■ ASSIGNED TASK
Among the lines below, output only those between the line holding "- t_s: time" and the line holding "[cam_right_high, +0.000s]", inclusive, exactly as written and with no pictures.

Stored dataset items
****************
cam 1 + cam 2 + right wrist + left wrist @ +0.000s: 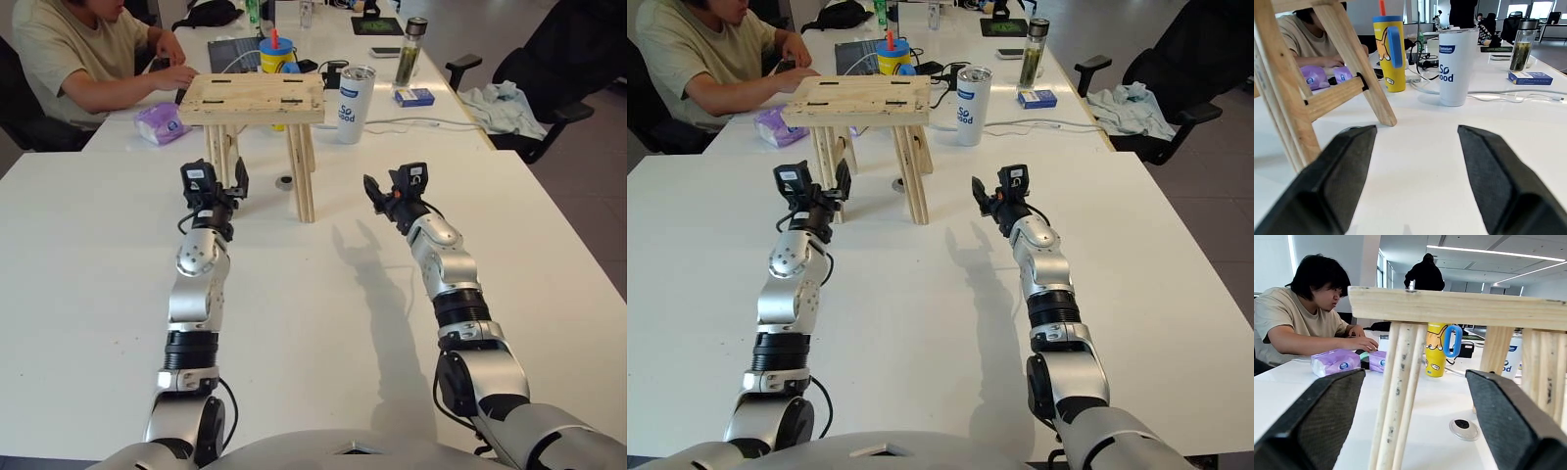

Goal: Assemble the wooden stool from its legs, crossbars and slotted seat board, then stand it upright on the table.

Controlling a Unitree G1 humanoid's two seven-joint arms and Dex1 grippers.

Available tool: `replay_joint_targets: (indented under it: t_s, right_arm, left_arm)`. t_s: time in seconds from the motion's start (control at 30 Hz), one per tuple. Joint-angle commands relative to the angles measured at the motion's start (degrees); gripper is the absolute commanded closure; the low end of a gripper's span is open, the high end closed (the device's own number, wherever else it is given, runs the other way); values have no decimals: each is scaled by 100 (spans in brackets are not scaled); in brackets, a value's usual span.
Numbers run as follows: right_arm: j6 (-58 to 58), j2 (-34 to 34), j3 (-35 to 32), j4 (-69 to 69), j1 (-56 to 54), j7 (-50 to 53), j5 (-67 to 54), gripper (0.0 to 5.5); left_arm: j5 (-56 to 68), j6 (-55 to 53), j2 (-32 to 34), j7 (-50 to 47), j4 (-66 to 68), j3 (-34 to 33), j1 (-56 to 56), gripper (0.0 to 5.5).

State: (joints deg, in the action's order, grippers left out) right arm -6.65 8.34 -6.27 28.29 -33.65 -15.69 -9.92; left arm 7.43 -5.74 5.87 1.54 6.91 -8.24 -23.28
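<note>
While both arms lie stretched forward over the white worktop (304,323), neither grips anything.

Left gripper (215,184): centre-left of the head views, jaws wide, just in front of the stool's left-side leg (1398,396). In the left wrist view that leg stands between the two black pads (1312,421), clear of both.

Right gripper (388,192): right of centre, jaws wide, over bare worktop, to the right of the stool and apart from it. Its wrist view looks out between its pads (1337,171) at open surface.

Wooden stool (253,113): assembled and upright, upper centre of the head views, just beyond the left gripper.
- Slotted seat board (857,98) on top, level, with dark slots showing on its face.
- Legs splayed, feet on the worktop; near-right leg (304,181) nearest the frame centre.
- One crossbar (1332,97) shows in the right wrist view, seated low between two legs.
- A round cable grommet (285,181) sits in the worktop under the stool.

Beyond the stool: white tumbler (355,103) just right of the seat board, yellow cup (275,54) with a blue handle behind the board, purple tissue packs (160,122) to its left.

Farther off, upper right: small blue box (413,96), glass bottle (410,51), white cable (421,122).
</note>
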Motion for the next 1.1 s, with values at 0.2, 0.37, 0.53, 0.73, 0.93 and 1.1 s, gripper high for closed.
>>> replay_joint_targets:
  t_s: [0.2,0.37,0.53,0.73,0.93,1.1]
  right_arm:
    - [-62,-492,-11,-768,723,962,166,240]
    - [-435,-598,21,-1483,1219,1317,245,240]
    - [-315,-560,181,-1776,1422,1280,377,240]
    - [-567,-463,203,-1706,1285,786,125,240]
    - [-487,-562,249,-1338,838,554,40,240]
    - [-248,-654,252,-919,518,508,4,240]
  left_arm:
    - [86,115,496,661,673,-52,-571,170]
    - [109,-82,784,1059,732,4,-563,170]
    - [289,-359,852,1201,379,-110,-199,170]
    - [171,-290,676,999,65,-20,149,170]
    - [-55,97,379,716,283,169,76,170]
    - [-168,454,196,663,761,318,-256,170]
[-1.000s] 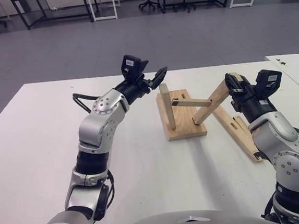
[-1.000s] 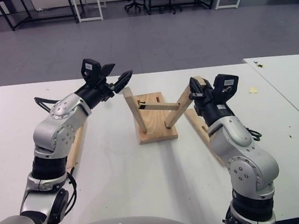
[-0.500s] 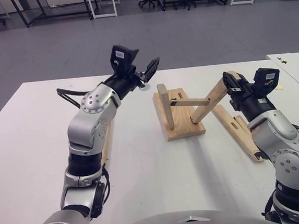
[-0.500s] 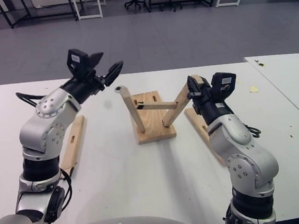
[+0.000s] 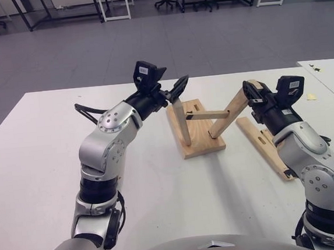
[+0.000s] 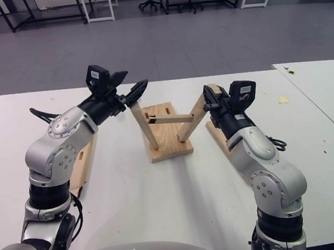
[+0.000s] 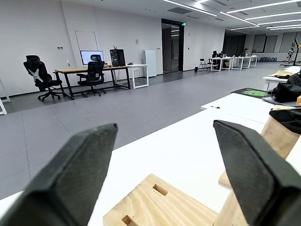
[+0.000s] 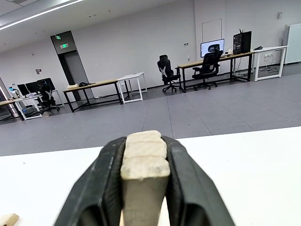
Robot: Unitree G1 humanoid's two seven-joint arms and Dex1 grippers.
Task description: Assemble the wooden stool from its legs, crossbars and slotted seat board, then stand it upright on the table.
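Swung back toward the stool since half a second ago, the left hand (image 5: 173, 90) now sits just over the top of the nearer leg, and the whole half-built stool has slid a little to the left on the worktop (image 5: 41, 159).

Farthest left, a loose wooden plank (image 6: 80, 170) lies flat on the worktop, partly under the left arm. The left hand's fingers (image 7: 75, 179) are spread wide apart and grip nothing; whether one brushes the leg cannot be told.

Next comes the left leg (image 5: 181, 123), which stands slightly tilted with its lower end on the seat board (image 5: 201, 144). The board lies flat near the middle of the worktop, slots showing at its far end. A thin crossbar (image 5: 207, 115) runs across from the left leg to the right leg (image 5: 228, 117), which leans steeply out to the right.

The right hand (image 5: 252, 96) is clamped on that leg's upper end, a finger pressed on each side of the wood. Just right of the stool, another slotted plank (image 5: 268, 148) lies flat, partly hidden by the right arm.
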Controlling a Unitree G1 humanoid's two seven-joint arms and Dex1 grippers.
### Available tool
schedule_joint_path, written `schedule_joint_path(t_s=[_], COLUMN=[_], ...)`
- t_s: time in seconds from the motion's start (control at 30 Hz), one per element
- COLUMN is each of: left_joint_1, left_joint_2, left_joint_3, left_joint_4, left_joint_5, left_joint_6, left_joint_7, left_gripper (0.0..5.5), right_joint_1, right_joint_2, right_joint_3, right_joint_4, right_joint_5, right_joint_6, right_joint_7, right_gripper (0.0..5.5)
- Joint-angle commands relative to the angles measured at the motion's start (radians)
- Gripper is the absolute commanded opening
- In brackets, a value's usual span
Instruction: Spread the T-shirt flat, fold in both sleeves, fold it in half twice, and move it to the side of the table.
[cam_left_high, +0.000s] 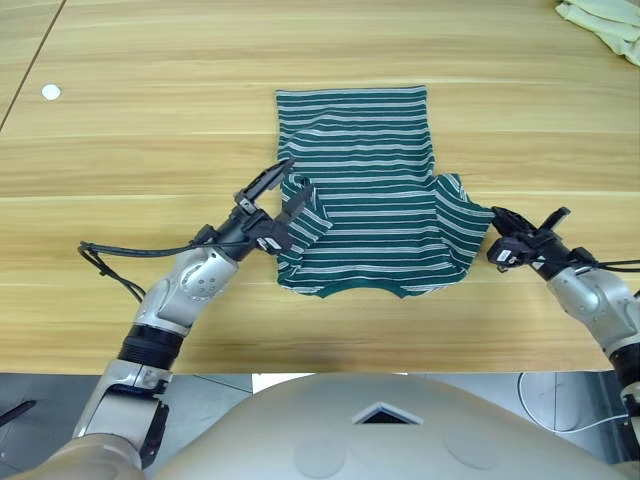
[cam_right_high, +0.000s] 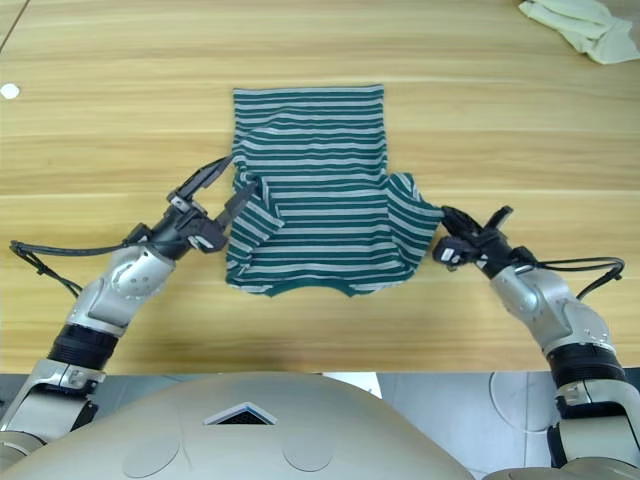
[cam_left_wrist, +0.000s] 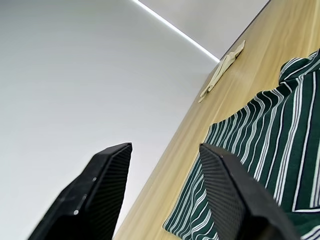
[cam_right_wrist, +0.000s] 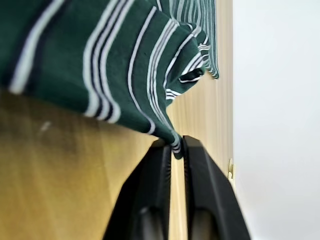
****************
■ RESULT
- t_s: time in seconds from the motion's start (control at 30 Hz), one per element
- COLUMN is each of: left_joint_1, left_joint_2, left_joint_3, left_joint_4, left_joint_5, left_joint_6, left_joint_7, left_gripper (0.0..5.5), right_joint_1, right_joint_2, right_joint_3, right_joint_4, right_joint_5, right_joint_6, right_joint_7, right_gripper (0.0..5.5)
- Joint-angle commands relative to the angles measured at the motion's start (radians)
- Gripper is the absolute commanded opening
- In brackets, a value's usual span
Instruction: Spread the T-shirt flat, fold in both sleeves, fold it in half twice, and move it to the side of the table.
[cam_left_high, +0.000s] 
[cam_right_high, +0.000s] 

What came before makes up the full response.